Joni Eareckson Tada: Sharing Hope

When You Can't Pray

Episode Transcription

“Prayer is the burden of a sigh, the falling of a tear; the upward glancing of an eye, when none but God is near.”  I read that little poem in a book by Margaret Clarkson – it must have ministered to her and it has ministered to me lately.  Margaret was a missionary in Canada who wrote many wonderful poems – and virtually each one was born out of her life of physical pain.  The last time I was with Margaret was at Ontario Bible College – we spent lunch time together talking, me in my wheelchair, and there she was having to lie down on her side on a cot. She was in that much pain. She simply could not stand up for any length of time.  As a result, Margaret taught me so many lessons about praying through pain.

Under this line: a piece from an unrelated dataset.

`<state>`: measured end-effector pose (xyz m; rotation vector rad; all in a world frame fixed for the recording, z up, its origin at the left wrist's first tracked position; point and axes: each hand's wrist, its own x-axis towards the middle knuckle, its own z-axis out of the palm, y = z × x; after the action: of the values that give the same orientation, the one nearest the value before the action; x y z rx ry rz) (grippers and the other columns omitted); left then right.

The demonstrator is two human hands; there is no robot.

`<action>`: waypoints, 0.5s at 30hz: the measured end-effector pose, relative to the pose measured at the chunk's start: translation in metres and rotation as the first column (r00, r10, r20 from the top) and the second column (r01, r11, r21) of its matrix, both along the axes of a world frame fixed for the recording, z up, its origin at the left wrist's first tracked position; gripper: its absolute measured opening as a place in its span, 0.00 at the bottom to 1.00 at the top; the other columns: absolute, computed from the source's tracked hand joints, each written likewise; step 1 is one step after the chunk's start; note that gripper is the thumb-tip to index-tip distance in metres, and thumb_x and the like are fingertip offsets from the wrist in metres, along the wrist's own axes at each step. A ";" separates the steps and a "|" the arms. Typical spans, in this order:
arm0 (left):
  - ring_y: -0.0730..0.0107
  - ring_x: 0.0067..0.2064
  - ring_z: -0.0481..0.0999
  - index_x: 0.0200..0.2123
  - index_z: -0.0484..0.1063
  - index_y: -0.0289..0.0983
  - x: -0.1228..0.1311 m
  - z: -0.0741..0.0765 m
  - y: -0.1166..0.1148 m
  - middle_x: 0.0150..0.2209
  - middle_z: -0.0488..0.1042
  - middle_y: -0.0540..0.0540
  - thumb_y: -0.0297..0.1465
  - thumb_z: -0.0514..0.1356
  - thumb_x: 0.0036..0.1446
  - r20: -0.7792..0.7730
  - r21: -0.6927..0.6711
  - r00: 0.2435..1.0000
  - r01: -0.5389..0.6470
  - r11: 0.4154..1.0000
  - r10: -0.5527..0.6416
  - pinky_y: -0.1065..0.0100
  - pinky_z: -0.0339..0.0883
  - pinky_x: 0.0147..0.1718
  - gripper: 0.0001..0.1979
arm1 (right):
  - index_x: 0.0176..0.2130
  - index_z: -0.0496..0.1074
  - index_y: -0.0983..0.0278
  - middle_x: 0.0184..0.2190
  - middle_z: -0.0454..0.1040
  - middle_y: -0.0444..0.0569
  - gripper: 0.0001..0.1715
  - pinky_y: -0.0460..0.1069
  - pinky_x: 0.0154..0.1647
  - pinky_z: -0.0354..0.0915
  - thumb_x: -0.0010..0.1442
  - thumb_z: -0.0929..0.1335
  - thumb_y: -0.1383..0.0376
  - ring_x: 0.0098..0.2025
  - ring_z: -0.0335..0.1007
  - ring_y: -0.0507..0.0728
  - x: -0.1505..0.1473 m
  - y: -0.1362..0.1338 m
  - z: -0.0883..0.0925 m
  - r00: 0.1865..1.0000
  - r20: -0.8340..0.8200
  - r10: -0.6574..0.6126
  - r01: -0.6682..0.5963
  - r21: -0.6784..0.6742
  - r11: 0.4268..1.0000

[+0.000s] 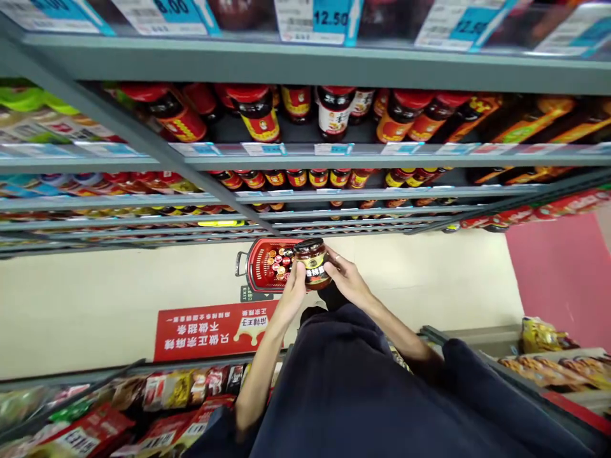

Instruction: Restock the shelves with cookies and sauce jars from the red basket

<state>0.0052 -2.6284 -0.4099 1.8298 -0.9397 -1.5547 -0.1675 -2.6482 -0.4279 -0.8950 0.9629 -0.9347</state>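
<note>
A glass jar of dark red sauce (312, 264) with a black lid and a black and yellow label is held upright in front of my body. My left hand (294, 286) grips its left side, and my right hand (351, 277) closes on its right side. A ring shows on a right-hand finger. Below the jar, on the floor, stands a red shopping basket (254, 267) with several round-topped items in it. The jar hides the basket's right end.
A grey shelf rack (305, 63) rises ahead, its levels lined with sauce jars (260, 114) and bottles (534, 127). Price tags run along the edges. Behind me are shelves of packaged snacks (167, 391). A red floor sticker (205, 334) lies on the pale aisle floor (86, 292).
</note>
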 end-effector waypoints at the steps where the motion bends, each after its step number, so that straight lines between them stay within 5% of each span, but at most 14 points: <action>1: 0.62 0.79 0.45 0.76 0.56 0.38 -0.002 0.001 0.006 0.78 0.49 0.43 0.61 0.46 0.69 0.003 -0.006 1.000 0.008 1.000 -0.008 0.64 0.43 0.76 0.44 | 0.74 0.60 0.54 0.72 0.65 0.46 0.44 0.58 0.76 0.59 0.67 0.72 0.47 0.74 0.60 0.62 -0.002 0.008 0.002 1.000 0.003 -0.016 0.017 -0.013 1.000; 7: 0.60 0.78 0.50 0.74 0.60 0.38 -0.032 0.000 0.063 0.76 0.55 0.42 0.56 0.45 0.72 -0.030 -0.099 0.995 0.088 0.991 -0.092 0.61 0.47 0.76 0.39 | 0.73 0.62 0.57 0.70 0.67 0.49 0.43 0.58 0.74 0.63 0.67 0.72 0.48 0.71 0.66 0.62 -0.023 0.088 0.011 0.990 -0.012 -0.137 0.136 -0.057 0.989; 15: 0.62 0.73 0.63 0.69 0.64 0.41 -0.069 -0.032 0.143 0.74 0.61 0.41 0.53 0.44 0.74 -0.213 -0.241 0.958 0.138 0.961 -0.191 0.61 0.57 0.72 0.32 | 0.71 0.67 0.60 0.69 0.69 0.52 0.44 0.61 0.74 0.62 0.64 0.73 0.44 0.71 0.65 0.64 -0.050 0.181 -0.010 0.941 -0.206 -0.268 0.266 -0.037 0.963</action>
<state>-0.0641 -2.4853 -0.4423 1.4071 -1.1273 -1.6472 -0.2176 -2.4669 -0.4380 -0.8959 1.2859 -1.0893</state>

You’ve probably experienced aching, sleepless nights when prayer seems impossible, when you simply cannot summon up enough physical or mental energy to put two sentences together in prayer.  Or you wake up to face another day watching a suffering loved one – you are utterly exhausted and completely unable to gather the shreds of your shattered personality and bring your unspeakable need before the throne.

Margaret Clarkson had days like that. She experienced many a painful time like this and I'll never forget when she said, “Joni, the first thing we must realize is that it is neglect of prayer or refusal to pray that is sin, not the inability to pray. If the earnest desire to pray is present, we must not condemn ourselves because we find prayer hard or even impossible.” 

Looking back, I believe my missionary friend was harkening to Psalm 38 where the psalmist cries, “Lord, all my desire is before Thee; and my groaning is not hid from Thee.”  And then elsewhere it says in Isaiah 26, “The desire of my soul is to Thy name, and to the remembrance of Thee.”  That was true of my friend, Margaret.  Her struggle to pray was never out of neglect or refusal… it was simply at times an inability to order her prayers before the Lord in a clear and concise way.  Rather, she offered Him her groanings.  And because of that, God fulfilled the desire of this extraordinary woman who truly feared the Lord.  Yet this dear saint waged a never-ceasing warfare against allowing her infirmity to gain the place of power in her life, a warfare against allowing her physical pain to come between her and Jesus. 

Are you in pain today?  If you are – and if you find your prayers occasionally feeble and faint – be encouraged by Psalm 145.  “The Lord is nigh unto all them that call upon him, to all that call upon him in truth.”  Jesus stands at the right hand of God's throne on your behalf and He is touched with the feeling of your infirmities.  Are your prayers weak and faint?  Take heart.  Jesus is praying for you.